From the listing below, output only the lines starting at the line that has "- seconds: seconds" and ending at the line that has "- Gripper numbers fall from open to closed", exactly as they appear, ends included.

**Recorded information:**
####

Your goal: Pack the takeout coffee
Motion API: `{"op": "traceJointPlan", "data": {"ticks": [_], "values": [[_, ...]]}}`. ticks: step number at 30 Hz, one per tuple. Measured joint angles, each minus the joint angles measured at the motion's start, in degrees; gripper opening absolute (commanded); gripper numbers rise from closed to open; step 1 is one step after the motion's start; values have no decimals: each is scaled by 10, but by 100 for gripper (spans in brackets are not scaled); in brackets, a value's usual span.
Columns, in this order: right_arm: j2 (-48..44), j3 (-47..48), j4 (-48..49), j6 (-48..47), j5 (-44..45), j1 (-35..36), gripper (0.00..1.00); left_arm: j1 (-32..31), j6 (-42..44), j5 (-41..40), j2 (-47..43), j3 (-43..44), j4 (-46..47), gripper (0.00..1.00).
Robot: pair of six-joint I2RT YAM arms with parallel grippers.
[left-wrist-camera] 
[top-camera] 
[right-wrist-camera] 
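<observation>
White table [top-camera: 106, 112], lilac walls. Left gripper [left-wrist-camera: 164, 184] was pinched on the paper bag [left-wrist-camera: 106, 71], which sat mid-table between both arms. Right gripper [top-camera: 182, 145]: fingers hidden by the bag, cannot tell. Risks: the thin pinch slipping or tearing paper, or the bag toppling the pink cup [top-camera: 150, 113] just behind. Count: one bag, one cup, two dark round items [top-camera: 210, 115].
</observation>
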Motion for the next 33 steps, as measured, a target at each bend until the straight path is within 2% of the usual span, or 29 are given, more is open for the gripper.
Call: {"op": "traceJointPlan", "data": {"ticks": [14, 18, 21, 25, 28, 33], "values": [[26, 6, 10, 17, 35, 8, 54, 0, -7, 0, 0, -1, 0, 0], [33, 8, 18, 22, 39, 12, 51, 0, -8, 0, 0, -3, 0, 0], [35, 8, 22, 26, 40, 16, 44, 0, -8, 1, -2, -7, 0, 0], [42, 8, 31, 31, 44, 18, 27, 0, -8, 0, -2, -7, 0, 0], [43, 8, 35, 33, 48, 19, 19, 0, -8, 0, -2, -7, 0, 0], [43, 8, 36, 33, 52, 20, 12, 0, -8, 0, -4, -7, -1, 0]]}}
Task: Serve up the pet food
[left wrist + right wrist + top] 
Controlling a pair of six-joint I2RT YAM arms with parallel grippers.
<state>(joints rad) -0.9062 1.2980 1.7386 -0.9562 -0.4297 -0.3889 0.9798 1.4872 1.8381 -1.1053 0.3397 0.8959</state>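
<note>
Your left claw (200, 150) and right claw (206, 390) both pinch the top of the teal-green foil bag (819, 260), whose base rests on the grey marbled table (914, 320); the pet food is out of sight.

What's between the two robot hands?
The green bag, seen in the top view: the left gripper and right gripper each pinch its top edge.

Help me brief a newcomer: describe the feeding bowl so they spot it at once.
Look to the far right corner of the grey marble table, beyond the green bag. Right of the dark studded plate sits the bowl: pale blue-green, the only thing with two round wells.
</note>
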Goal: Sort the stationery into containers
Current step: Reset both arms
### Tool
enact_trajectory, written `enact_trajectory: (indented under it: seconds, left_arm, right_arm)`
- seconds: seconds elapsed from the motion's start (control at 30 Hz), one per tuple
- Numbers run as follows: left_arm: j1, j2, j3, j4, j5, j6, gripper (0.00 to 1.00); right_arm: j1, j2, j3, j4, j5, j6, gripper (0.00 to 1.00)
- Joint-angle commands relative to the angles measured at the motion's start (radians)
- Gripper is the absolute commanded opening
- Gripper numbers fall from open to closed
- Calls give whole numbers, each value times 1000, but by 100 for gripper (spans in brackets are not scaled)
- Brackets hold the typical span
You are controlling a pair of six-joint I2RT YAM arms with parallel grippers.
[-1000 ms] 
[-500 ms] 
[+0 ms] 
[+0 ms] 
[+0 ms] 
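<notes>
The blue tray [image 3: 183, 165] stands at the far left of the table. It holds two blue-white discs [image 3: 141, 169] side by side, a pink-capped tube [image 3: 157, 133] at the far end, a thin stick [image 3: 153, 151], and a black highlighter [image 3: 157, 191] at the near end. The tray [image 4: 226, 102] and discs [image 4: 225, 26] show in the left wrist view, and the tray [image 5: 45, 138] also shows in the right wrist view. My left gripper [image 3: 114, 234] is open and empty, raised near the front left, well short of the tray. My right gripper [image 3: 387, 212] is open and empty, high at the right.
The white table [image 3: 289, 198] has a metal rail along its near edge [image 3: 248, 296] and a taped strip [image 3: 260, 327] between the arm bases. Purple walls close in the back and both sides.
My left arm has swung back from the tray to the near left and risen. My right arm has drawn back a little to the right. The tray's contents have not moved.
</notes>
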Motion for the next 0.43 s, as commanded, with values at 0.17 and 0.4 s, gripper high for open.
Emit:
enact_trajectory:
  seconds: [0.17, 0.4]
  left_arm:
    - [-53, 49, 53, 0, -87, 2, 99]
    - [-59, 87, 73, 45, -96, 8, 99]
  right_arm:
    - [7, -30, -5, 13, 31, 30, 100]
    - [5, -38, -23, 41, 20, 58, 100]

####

**Worked solution:**
- seconds: seconds elapsed from the motion's start (control at 30 Hz), one per tuple
- Numbers run as follows: left_arm: j1, j2, j3, j4, j5, j6, gripper (0.00 to 1.00); right_arm: j1, j2, j3, j4, j5, j6, gripper (0.00 to 1.00)
- Joint-angle commands relative to the angles measured at the motion's start (radians)
- Gripper is the absolute commanded opening
- Gripper numbers fall from open to closed

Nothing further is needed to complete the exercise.